TNP Blog

Data Poisoning: When Artificial Intelligence and Machine Learning Turn Rouge (Part 1)

Written by The Network Pro, Inc | Jul 12, 2021 5:37:07 PM

Organizations are fearful of ransomware and to avoid that risks many business organizations rely on AI and ML as their defense mechanism. However, in a continuously evolving threat landscape, attackers always find a way to harm you. Data poisoning is one such attack method where hackers launch the attack through AI and ML.

 

Why AI and ML are at risk

Like any other tech, AI is a two-sided coin. Every AI model processes lots of data before coming up with a "best guess". 

 

“Hackers have used AI to attack authentication and identity validation, including voice and visualization hacking attempts,” says Garret Grajek, CEO of YouAttest. This ‘weaponized AI’ works as a key vector for attack. 

“Adversarial data poisoning is an effective attack against machine learning and threatens model integrity by introducing poisoned data into the training dataset,” researchers from Cornell University explain.

 

So, what makes attacks through AI and ML different from typical ‘bug in the system’ attacks? 
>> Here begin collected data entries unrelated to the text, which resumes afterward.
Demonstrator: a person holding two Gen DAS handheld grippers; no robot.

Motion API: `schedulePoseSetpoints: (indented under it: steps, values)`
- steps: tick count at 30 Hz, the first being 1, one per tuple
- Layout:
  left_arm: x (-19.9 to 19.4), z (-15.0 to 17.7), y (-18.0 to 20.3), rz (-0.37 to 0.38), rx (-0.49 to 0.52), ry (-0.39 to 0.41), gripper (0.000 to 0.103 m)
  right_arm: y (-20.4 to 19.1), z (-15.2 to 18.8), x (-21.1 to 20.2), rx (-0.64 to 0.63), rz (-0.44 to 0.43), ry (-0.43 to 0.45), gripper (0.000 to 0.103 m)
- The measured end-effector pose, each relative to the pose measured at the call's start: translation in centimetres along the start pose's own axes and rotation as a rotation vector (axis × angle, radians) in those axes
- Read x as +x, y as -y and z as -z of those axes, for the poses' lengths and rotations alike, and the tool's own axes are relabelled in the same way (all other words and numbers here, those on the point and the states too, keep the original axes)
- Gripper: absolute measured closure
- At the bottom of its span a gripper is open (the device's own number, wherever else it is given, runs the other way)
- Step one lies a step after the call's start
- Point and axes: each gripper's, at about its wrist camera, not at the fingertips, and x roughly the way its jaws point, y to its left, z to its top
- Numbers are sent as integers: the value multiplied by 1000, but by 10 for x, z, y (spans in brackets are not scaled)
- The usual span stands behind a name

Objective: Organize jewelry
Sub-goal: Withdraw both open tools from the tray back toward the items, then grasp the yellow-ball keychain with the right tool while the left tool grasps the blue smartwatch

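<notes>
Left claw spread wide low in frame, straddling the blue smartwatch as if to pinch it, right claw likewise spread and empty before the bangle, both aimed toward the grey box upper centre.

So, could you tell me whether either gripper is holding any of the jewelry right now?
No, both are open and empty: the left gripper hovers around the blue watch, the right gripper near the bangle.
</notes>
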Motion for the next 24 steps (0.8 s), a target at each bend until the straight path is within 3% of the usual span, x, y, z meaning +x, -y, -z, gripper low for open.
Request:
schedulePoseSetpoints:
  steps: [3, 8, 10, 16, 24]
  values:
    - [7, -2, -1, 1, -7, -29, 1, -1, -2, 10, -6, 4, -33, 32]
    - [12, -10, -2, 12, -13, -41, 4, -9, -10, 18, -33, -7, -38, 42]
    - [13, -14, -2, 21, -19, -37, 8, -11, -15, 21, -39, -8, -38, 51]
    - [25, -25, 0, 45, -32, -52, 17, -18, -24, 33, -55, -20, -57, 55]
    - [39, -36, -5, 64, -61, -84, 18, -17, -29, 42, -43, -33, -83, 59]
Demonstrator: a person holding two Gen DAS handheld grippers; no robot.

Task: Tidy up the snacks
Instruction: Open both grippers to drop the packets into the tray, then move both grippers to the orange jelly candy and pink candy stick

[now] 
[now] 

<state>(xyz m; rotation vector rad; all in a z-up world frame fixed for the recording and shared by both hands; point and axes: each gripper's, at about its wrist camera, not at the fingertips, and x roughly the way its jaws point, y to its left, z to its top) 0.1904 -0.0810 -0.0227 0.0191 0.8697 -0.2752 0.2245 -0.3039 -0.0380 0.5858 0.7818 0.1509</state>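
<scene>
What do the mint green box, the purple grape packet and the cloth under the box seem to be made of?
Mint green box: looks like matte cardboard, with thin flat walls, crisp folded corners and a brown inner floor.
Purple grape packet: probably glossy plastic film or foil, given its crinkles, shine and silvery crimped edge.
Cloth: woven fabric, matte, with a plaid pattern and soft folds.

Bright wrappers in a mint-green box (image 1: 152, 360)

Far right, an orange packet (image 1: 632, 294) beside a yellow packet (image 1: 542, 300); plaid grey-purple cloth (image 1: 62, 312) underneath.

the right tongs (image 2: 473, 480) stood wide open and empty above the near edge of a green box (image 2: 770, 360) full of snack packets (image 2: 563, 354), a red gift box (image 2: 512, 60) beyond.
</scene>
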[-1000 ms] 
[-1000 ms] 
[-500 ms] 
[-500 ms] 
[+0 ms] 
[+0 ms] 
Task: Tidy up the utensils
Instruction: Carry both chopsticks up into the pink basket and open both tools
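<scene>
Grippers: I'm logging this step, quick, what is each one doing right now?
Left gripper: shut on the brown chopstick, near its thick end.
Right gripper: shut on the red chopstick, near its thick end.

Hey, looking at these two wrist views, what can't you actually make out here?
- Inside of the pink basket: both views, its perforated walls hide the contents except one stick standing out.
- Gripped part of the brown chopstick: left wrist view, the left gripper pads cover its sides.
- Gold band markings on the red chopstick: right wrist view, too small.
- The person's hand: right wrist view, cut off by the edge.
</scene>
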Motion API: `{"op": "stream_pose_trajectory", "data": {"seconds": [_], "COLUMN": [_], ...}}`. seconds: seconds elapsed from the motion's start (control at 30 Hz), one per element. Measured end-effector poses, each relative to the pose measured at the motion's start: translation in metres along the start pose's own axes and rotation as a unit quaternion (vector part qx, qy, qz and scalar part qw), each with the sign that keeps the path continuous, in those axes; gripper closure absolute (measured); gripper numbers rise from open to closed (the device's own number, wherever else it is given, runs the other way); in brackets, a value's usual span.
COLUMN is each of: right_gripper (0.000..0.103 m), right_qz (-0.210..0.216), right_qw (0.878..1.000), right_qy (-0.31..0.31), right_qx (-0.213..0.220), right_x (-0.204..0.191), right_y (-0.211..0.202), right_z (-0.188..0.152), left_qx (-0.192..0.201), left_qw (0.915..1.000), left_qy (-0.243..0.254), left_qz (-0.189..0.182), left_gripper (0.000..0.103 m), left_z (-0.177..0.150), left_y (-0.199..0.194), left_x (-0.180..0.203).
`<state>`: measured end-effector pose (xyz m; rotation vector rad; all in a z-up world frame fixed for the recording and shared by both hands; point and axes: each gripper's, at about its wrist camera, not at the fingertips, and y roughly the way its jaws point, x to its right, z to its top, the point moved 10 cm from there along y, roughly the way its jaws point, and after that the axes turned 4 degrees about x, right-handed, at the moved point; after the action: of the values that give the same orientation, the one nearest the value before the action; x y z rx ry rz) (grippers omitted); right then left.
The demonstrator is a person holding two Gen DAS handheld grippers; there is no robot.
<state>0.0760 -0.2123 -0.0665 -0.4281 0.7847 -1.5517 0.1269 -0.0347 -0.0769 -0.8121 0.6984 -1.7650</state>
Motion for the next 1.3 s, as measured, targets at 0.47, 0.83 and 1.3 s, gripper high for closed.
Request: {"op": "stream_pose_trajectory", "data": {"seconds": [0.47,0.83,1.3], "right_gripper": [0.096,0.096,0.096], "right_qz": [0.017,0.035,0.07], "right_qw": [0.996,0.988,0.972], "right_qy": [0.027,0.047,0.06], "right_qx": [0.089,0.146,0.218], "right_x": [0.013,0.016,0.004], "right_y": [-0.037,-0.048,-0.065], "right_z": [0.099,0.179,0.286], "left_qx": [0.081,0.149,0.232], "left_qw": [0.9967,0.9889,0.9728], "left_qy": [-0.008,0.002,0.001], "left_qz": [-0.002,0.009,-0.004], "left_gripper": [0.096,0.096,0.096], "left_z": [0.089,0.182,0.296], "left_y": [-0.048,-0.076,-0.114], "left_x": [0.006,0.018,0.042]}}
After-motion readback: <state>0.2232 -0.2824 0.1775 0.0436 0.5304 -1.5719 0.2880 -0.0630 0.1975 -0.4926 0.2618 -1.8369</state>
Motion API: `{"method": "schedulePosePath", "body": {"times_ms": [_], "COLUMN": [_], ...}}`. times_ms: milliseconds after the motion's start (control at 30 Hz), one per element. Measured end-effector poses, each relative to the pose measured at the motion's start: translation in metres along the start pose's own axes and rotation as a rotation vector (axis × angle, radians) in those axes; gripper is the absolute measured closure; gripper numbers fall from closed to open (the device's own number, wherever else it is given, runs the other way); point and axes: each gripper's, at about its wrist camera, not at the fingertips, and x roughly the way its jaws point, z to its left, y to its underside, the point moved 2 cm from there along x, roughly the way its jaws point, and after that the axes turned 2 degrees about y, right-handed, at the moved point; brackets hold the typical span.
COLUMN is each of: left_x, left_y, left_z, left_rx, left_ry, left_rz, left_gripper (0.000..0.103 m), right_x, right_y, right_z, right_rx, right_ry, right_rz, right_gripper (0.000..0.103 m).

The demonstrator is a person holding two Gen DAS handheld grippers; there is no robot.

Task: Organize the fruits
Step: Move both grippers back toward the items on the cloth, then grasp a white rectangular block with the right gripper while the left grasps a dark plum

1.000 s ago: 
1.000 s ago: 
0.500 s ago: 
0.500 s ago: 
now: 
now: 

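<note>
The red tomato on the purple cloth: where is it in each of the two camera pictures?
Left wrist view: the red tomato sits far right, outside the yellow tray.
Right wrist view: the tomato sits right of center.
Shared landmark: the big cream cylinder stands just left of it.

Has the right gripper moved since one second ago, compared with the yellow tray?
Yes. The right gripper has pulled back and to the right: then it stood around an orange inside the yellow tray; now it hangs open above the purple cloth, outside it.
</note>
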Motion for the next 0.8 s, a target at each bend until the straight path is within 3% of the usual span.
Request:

There are inherent limits and weaknesses in the algorithms that can’t be fixed, says Marcus Comiter in a paper for Harvard University’s Belfer Center for Science and International Affairs.

 

So, it is clear that AI & ML techniques heavily rely on data & certain algorithms to fight cyber threats. That’s what allows them to identify the problems efficiently. On the flip side, this is a real threat as attackers can poison the data. The rise of AI and ML is leading directly to the sleeper threat of data poisoning.  

 

Impact of human error

We already know that threat actors use AI and ML as attack vectors but how they do it? Let’s have a clear picture of the role they play. 

 

Any CISO of an organization will admit that the greatest threat to an organization’s data is human nature. No, employees don’t intend to be a cyber risk but they are human after all and humans are distractible.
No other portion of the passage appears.